When we hear the word 'embroidery', it often brings to mind the idea of an older, refined past time. We picture beautiful, intricate patterns of flowers and views of rolling hills in the prairie. We might even imagine a Jane Austen character working on her embroidery skills to improve her marriage prospects – as any respectable "lady" should, of course. But East-London born, NY-based artist Zoë Buckman is turning the art form on its hoop. In her latest mixed-media work "NOMI", Buckman reckons with intensely personal themes of domestic life and spirituality. Playing with the juxtaposition of hard and soft, masculine and feminine, her textile canvas often bears witness to themes of violence and aggression in direct contrast to the feminine space that embroidery occupies. If you're expecting to see pretty and delicate landscapes here, you're in for a rude awakening.
Boxing gloves exuding masculine power are adorned with flowers but hung by a heavy, metal chain and vibrant text dancing across vintage material forebodes dark tales and chilling encounters. Nothing is a picture perfect piece of work. Threads come loose, stains blot the page and edges are frayed. But all is well-intended in Buckman's exploration of freedom and we caught up with the artist to delve deeper into this free-spirit and understand the breadth of NOMI's introspection.
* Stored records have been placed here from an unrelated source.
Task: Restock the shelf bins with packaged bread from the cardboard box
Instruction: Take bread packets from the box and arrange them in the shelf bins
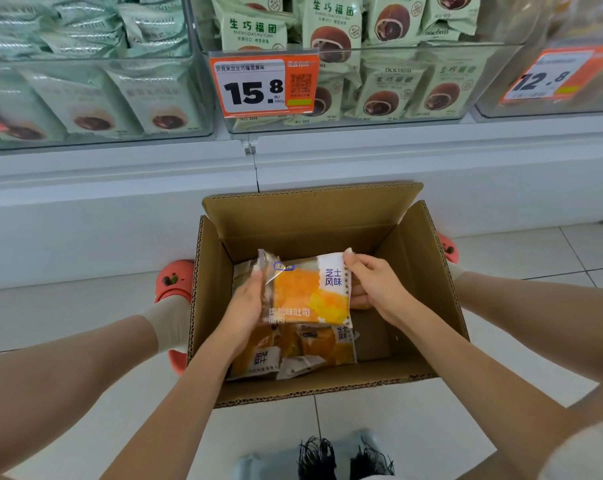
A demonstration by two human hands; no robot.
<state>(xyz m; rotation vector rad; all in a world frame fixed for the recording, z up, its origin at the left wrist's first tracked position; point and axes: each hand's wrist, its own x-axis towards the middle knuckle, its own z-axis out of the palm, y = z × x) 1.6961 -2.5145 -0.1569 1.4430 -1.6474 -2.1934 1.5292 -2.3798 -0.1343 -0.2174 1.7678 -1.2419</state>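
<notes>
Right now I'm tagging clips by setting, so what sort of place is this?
Most likely a shop aisle during restocking: clear plastic shelf bins full of green packaged buns, orange price tags, and an open brown cardboard box of orange-and-white bread packets on the tiled floor.

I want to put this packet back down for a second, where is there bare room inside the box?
The bare patch is the cardboard box floor at the right wall, beside the loose bread packets. The left and near side are crowded with packets. Both hands, left and right, hold the raised packet.
</notes>
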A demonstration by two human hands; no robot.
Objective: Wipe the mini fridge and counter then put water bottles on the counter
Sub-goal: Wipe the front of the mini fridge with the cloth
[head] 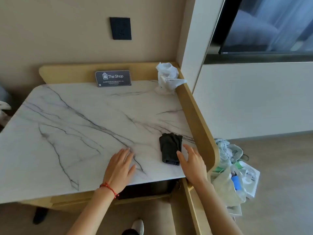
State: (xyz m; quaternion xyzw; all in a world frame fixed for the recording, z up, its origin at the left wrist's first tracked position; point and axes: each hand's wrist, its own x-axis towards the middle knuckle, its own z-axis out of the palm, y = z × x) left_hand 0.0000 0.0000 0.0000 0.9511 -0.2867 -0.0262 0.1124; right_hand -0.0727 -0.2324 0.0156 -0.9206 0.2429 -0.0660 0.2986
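Observation:
A white marble counter (81, 126) with grey veins fills the middle of the head view. A folded dark cloth (170, 148) lies on it near the front right corner. My right hand (192, 164) hovers just right of the cloth, fingers apart, thumb touching its lower edge. My left hand (119, 168) rests flat on the counter, palm down, a red cord on its wrist. A dark opening (147, 189) shows under the counter's front edge; what it belongs to is hidden. No water bottle is in view.
A dark "The Shop" sign (113, 78) leans against the wooden back rim (71, 72). Crumpled white paper (167, 76) sits in the back right corner. A wooden side rail (198, 119) borders the right. Bags and rubbish (232, 173) lie on the floor at right.

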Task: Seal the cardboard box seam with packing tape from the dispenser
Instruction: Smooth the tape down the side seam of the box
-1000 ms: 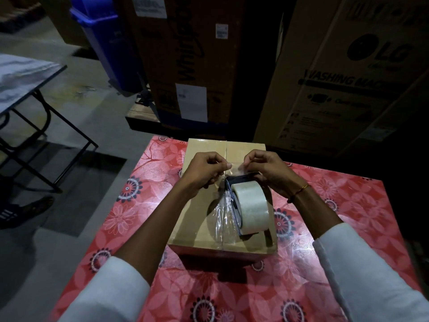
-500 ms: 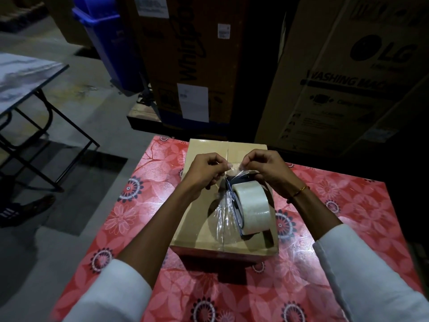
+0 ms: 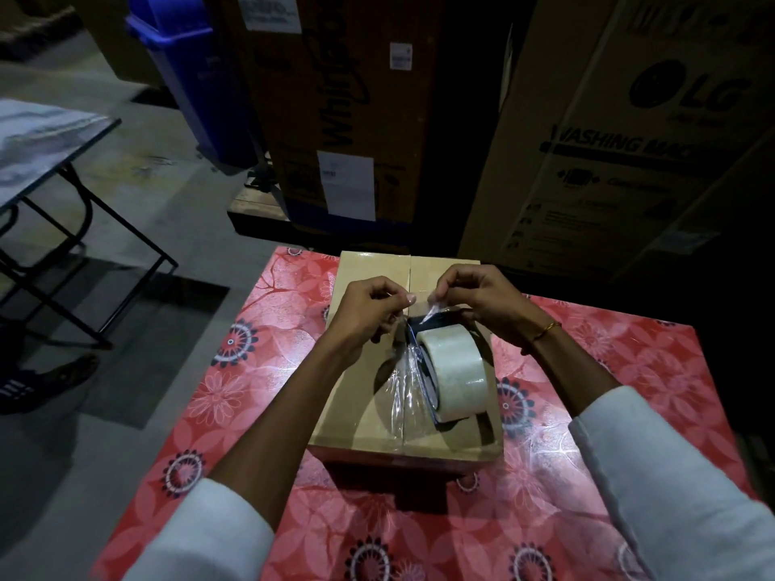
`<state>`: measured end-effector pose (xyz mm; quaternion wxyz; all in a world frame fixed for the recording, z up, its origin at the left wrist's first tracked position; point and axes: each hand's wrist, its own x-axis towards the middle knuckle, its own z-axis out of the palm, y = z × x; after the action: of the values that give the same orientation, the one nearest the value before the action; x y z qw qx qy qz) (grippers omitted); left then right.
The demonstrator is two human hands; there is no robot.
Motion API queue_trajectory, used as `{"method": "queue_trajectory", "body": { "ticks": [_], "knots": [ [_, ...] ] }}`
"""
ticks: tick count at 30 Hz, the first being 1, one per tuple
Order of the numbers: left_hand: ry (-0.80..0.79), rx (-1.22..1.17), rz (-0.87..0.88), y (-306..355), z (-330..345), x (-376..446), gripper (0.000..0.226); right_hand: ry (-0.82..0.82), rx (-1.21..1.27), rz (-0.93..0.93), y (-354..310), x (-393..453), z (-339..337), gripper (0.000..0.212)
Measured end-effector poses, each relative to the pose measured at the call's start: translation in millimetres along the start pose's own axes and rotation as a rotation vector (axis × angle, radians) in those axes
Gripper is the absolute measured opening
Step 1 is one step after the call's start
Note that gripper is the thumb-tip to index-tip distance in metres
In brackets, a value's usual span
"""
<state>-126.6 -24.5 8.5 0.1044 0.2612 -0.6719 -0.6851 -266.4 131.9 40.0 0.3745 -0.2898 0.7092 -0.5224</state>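
Note:
A small brown cardboard box (image 3: 369, 270) lies on the red flowered table (image 3: 260, 371), its centre seam running away from me. On the box top rests a tape dispenser with a roll of clear packing tape (image 3: 453, 371). A crinkled strip of clear tape (image 3: 404, 387) lies along the seam's near half. My left hand (image 3: 369, 316) and my right hand (image 3: 482, 304) hover over the middle of the box, both pinching the loose tape end (image 3: 434, 310) just above the dispenser's front.
Tall appliance cartons (image 3: 608, 132) stand right behind the table. A blue bin (image 3: 188, 73) is at the back left. A folding table (image 3: 46, 148) stands on the concrete floor at the left, with another person's foot (image 3: 54, 375) near it.
Both hands have lifted slightly, and the right fingers have pulled the tape end up off the dispenser. The box and the roll stay in place.

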Motion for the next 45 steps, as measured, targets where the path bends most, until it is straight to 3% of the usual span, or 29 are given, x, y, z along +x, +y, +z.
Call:
{"method": "queue_trajectory", "body": {
  "ticks": [10, 21, 27, 31, 33, 38, 45],
  "knots": [
    [0.007, -0.046, -0.026, -4, -3, 2, 0.01, -0.14, 0.05, 0.091, -1, 4, -12, 0.019],
    [-0.017, -0.066, -0.046, 0, -7, 3, 0.006, 0.002, 0.092, -0.013, 5, 2, 2, 0.02],
    [-0.302, -0.189, -0.184, 6, -28, 6, 0.024, 0.04, 0.054, -0.096, 8, -5, 15, 0.015],
    [-0.5, -0.509, -0.299, 5, -50, 8, 0.051, 0.094, 0.033, -0.099, 9, -4, 20, 0.014],
    [-0.471, -0.508, -0.321, 2, -54, 8, 0.053, 0.122, 0.067, -0.08, 10, -3, 20, 0.015],
    [-0.255, -0.109, -0.19, 8, -27, 3, 0.036, 0.105, 0.024, -0.106, 8, 0, 21, 0.016],
    [-0.138, -0.042, -0.107, 5, -14, 14, 0.018, 0.084, -0.009, -0.108, 6, -1, 20, 0.018]
  ]
}}
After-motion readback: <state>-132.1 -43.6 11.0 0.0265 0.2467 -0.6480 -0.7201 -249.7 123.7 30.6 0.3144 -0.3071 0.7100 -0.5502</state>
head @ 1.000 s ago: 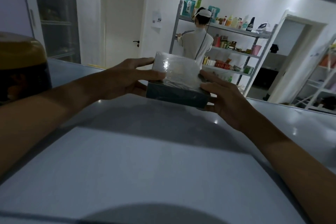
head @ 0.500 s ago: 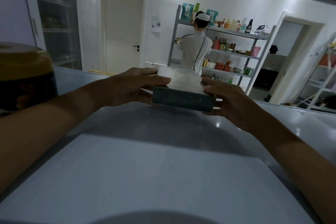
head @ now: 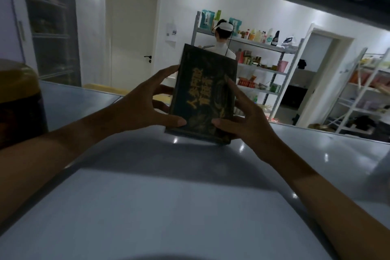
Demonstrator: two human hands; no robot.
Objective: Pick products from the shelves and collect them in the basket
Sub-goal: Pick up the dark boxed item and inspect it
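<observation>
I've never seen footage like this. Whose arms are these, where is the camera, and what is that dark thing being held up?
There is no machine: a person wears a wide-angle camera on the head, so you look forward and down along their bare arms. The left hand and right hand grip a dark green box with gold lettering, stood up on its lower edge on a smooth grey shelf. A dark jar with a yellowish lid stands at far left. Across the room another person faces a rack of products. No basket is in view.
</observation>
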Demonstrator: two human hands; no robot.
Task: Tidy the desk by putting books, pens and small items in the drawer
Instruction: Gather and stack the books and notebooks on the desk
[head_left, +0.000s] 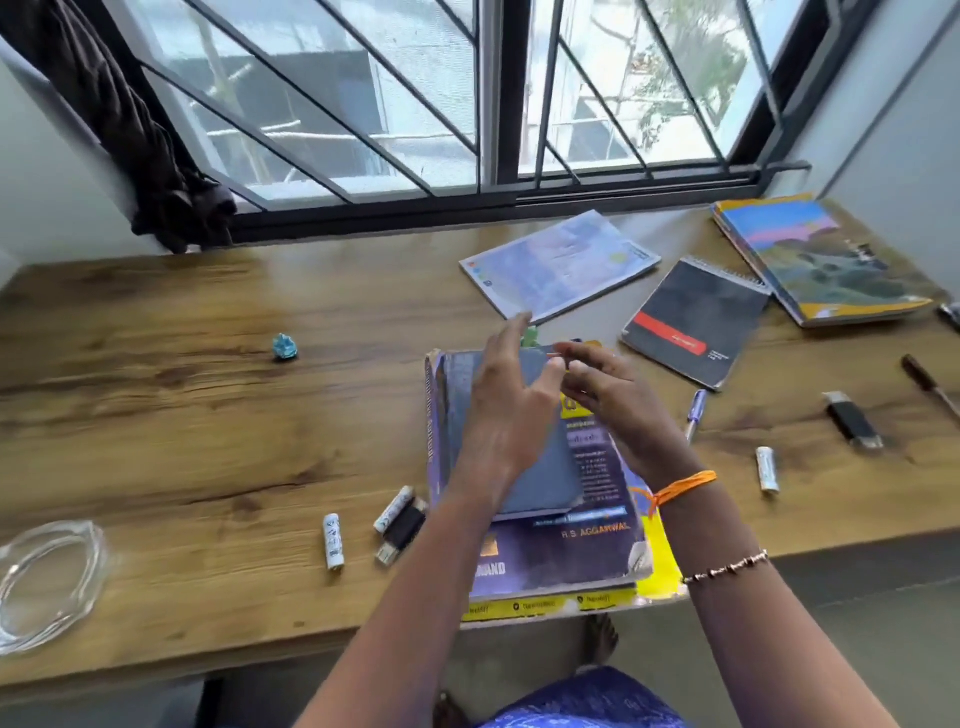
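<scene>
A stack of books lies at the desk's front edge: a grey-blue book (540, 467) on top, a purple book (571, 551) under it, a yellow one (660, 561) at the bottom. My left hand (506, 410) rests flat on the grey-blue book with fingers spread. My right hand (618, 400) hovers at that book's far right corner with loosely curled fingers, holding nothing that I can see. A blue pen (695, 413) lies just right of the stack. Beside the stack's left edge lie white tubes (333, 540) and a black USB stick (402, 530). No drawer is in view.
Behind the stack lie a pale blue booklet (561, 265), a black spiral notepad (696, 322) and a landscape-cover notebook (821, 260). To the right are a brown pen (930, 384), a black stick (852, 421) and a white tube (768, 469). A small blue object (284, 347) and a glass dish (47, 582) sit left.
</scene>
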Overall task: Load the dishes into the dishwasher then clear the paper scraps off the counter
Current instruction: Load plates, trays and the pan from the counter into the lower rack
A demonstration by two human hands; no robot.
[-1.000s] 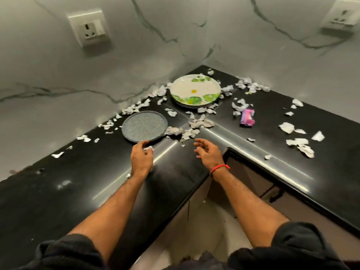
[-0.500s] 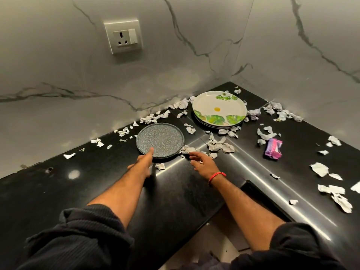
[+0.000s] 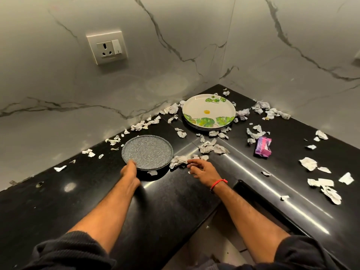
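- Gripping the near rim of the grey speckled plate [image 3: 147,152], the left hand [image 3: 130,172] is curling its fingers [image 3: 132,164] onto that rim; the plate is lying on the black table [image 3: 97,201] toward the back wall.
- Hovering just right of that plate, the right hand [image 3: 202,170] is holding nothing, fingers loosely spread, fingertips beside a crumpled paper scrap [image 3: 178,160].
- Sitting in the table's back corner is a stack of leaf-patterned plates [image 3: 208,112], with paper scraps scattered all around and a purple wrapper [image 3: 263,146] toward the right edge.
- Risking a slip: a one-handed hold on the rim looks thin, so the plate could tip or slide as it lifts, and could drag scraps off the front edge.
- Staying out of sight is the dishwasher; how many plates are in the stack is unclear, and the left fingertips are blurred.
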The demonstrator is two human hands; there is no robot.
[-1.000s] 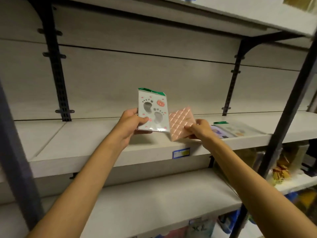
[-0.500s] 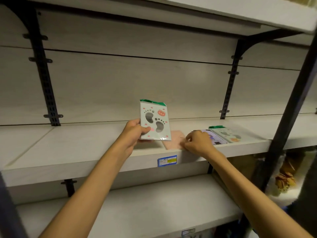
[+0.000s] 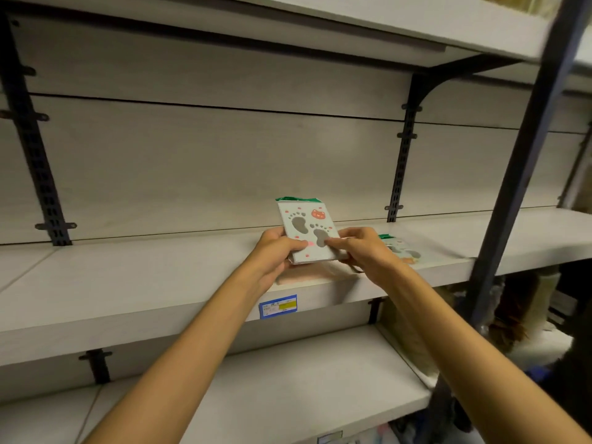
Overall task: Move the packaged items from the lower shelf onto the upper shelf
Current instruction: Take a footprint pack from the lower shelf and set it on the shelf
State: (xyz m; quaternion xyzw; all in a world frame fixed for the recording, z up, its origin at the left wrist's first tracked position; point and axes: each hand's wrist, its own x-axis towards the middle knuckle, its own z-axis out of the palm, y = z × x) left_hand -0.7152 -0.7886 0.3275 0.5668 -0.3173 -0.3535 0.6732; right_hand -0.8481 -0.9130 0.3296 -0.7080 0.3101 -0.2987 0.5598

NOMI draws on a lot of overwhelming and traumatic experiences that you went through in 2018 that was then triggered by the pandemic. Is NOMI a way of navigating through this resurgence? Do you feel like 2020 forced you to face or tackle those experiences in a different way or has a reconciliation with the past been ongoing for you?
The last several years has definitely been characterised by transformation for me, and by the process of navigating and coming through difficulty. But the experience of 2020 really galvanised that work- or rather, it gave me the opportunity to reform the context to best process my trauma and how to turn lemons into lemonade. My year started with a journey to India, a pilgrimage that I went on with my daughter in which I offered back my Mother’s ashes to the Himalayan Ganges. This was a rebirth in many ways, and deity worship and devotion became pivotal steps in my healing. Then of course I returned from India into lockdown in New York. The panic and uncertainty of the pandemic, as well as the pause, gave me a space to take all that good stuff and really bring it home, inviting in new ways that I could metabolise difficulty.
You've brought the boxing gloves seen in Heavy Rag back into your new work - why was that? How have they been reinterpreted this time?
For this series I’m still examining the home, violence, the subjugation of women and the attempt to cover up what is, as well as our shared resilience - these are explored in the sculptural works that incorporate boxing gloves and domestic textiles. For the first time in my work though I’m looking a lot at wild animals and the earth. NOMI is the name I gave the shadow aspect of my psyche and she represents that inner wild force within us all. So snakes, wolves, and predatory birds are recurring motifs. I’ve brought the idea of the earth and the snake into the glove sculptures, but subtly. They are represented in the green ribbons that curl off of and fall into your creases, and the mohair threads that dangle from time turned chains into rust. The experience of scattering the ashes...the way they cascaded downstream into the sacred water in swirling patterns is explored in the work & Ganga water glistens, which I actually made with my mother’s tea towels. The way one glove is balanced on the other is very much about the experience of trying to cling to something that is slipping away, not knowing if she is holding me up, or I am holding her.
Could you enlighten us on how you source the vintage textiles and why you use vintage fabrics?
Yes! My studio looks like a secondhand shop at this point. I get a lot of the textiles from estate auctions, thrift stores, and also online. Now though, friends will offer me their family antique linens and that is always really meaningful to me.
A lot of the text in your body of work references other artist's words. What was different this time that led you to use your own text from the ongoing poem Show Me Your Bruises Then?
It’s an interesting question because I realise that I started to put my own language into the work when my mother was terminally ill, and she was a writer, so I think it was about trying to keep her legacy alive and find ways to connect with her and her work even after she passed. Using my own writing in my work definitely adds another level of vulnerability and exposure; and I think I’ve needed to wait to do that until this point in my career because with each exhibition and show, I gain a bit more confidence in myself and my practice as well as detachment to what others might think. Getting older is good for that, init!?